━━━ COLLECTED DATA ━━━

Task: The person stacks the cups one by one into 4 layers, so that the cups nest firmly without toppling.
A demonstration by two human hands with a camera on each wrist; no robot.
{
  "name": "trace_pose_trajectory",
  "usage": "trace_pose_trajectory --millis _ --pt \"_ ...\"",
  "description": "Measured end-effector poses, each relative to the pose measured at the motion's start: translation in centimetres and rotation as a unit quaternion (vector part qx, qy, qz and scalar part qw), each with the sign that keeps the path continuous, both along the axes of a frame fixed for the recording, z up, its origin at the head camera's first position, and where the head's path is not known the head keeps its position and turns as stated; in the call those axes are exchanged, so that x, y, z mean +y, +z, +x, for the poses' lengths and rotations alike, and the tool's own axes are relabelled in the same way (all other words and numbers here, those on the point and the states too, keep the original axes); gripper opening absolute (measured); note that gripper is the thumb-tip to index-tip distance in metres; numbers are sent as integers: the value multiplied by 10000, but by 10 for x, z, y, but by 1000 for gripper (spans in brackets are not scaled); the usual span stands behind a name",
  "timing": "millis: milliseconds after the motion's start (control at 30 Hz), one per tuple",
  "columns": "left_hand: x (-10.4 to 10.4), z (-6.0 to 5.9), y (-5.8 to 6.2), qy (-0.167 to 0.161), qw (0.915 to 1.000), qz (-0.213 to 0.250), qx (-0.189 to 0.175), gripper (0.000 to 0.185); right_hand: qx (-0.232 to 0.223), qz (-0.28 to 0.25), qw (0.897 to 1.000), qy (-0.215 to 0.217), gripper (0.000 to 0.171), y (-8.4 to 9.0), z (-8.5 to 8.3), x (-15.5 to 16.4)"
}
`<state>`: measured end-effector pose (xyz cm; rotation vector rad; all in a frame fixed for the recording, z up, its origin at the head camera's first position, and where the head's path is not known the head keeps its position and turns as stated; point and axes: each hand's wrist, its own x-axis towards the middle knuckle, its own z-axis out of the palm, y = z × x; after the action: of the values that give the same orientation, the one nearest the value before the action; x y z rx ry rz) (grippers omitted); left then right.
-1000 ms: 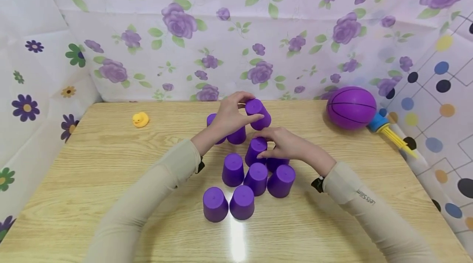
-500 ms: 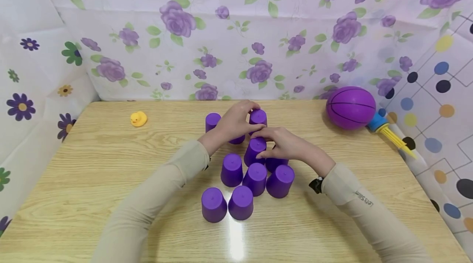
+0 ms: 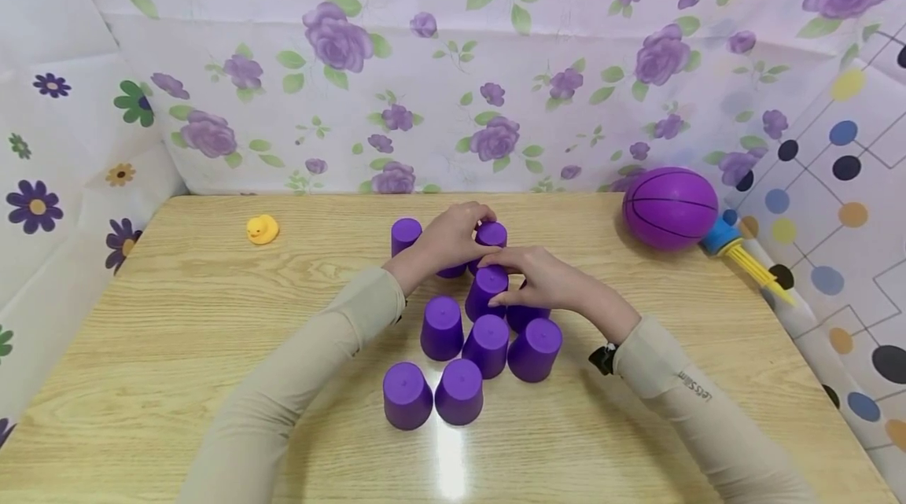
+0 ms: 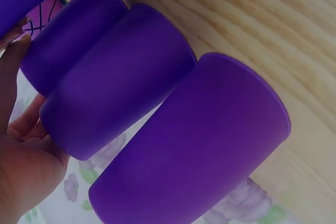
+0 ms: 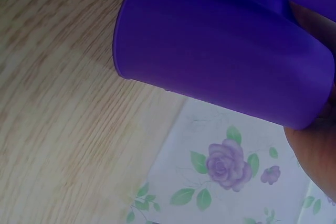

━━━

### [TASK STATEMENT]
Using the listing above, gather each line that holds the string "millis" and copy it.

### [RESPONSE AREA]
  "usage": "trace_pose_trajectory --millis _ --pt \"_ ...\"",
  "timing": "millis: milliseconds after the motion's start (control at 30 Hz), one per tuple",

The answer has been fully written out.